Tuesday, August 14, 2007

project 365 #225: self portrait in reflecting ball

God help me, I'm just back from back to school shopping. As if the sticker shock wasn't bad enough, we had to eat at McDonalds (this is called bribery) and listen to Project Pat full blast in the car (this is called I love my son.) My head hurts and I spent waaaaaaaaay too much money on:

1 backpack, the cheapest one, since he'll lose it. Black. All black. With a million unnecessary pockets that will never be used.
3 pairs of jeans "They fit fine, Mom, can we leave now?" "Can I see you in them?" "No."
5 T-shirts with absolutely nothing on them - "No pockets, no writing, nothing. Black and white only."
A bag of socks that the dog will soon eat.
Underwear about which I shall not blog lest my son ever, ever find out.
A $10 binder that will fall apart by October.
Filler paper, that I practically had to mug some other parents to get to, since it was almost gone.
2 spiral notebooks.
A thing of pens and a thing of pencils.
A belt.

Mom got herself some camisoles since she always needs them and a plain black button down shirt. And a 97 cent purple plastic compass about which, actually, she is chuffed. I seem to always need a compass. Mom's head hurts and she's drinking a much needed beer. The whole shopping interlude was interspersed with a visit to Gramma's, cheerful as always, in which she contemplated how much money we'd all have now if only my father had invested $1000 with Warren Buffet in 1950, how the world is ending by drought, plague and sorrow and how evil corporations are destroying us all. My son and mother, when I can get them together, get along famously, as you can tell. It's just so, you know, uplifting and fun, fun, fun around my family.

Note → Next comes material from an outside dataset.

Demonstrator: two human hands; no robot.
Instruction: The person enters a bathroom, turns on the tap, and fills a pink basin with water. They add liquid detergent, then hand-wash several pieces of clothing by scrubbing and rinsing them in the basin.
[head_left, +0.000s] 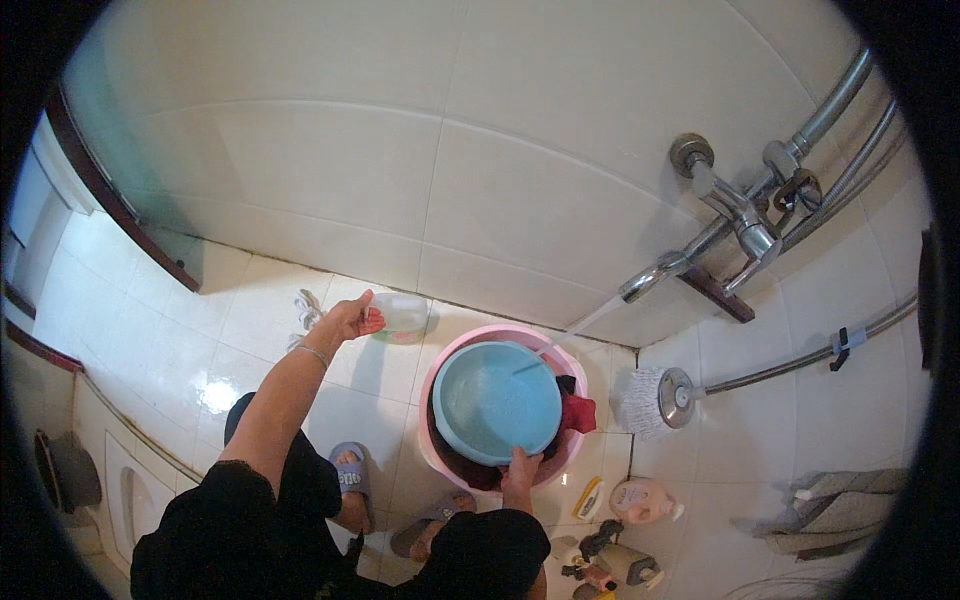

However, I did manage to steal back the glass french press that my mother stole back from me in May. This is good since my coffee machine died last week and since then I've been making coffee by boiling the coffee and water in one saucepan and then pouring it gently through a coffee filter in a colander on top of another, larger saucepan. This works but is way too labor intensive for every day use. Way.

Oh, and then when I got home? The dogs had eaten my favorite shorts, my black bermuda shorts. Ate the entire goddamn crotch out. Jesus. Fucking. Christ.


J said...

I kinda like 'Great Googly Moogly.'

mygothlaundry said...

I am mildly baffled, J, but I think possibly you are protesting my language? My use of fine old Anglo Saxon terms for sexual intercourse and faeces? My sacrilegious interpolation of those phrases with the glorious nomenclature enjoyed by Our Lord? Is that the issue?

Sorry, man. It's true. Fucking cursing has, like, totally fucked my goddamn shitsucking cockgobbling vocabulary all the goddamn hell up. Christ on a crutch.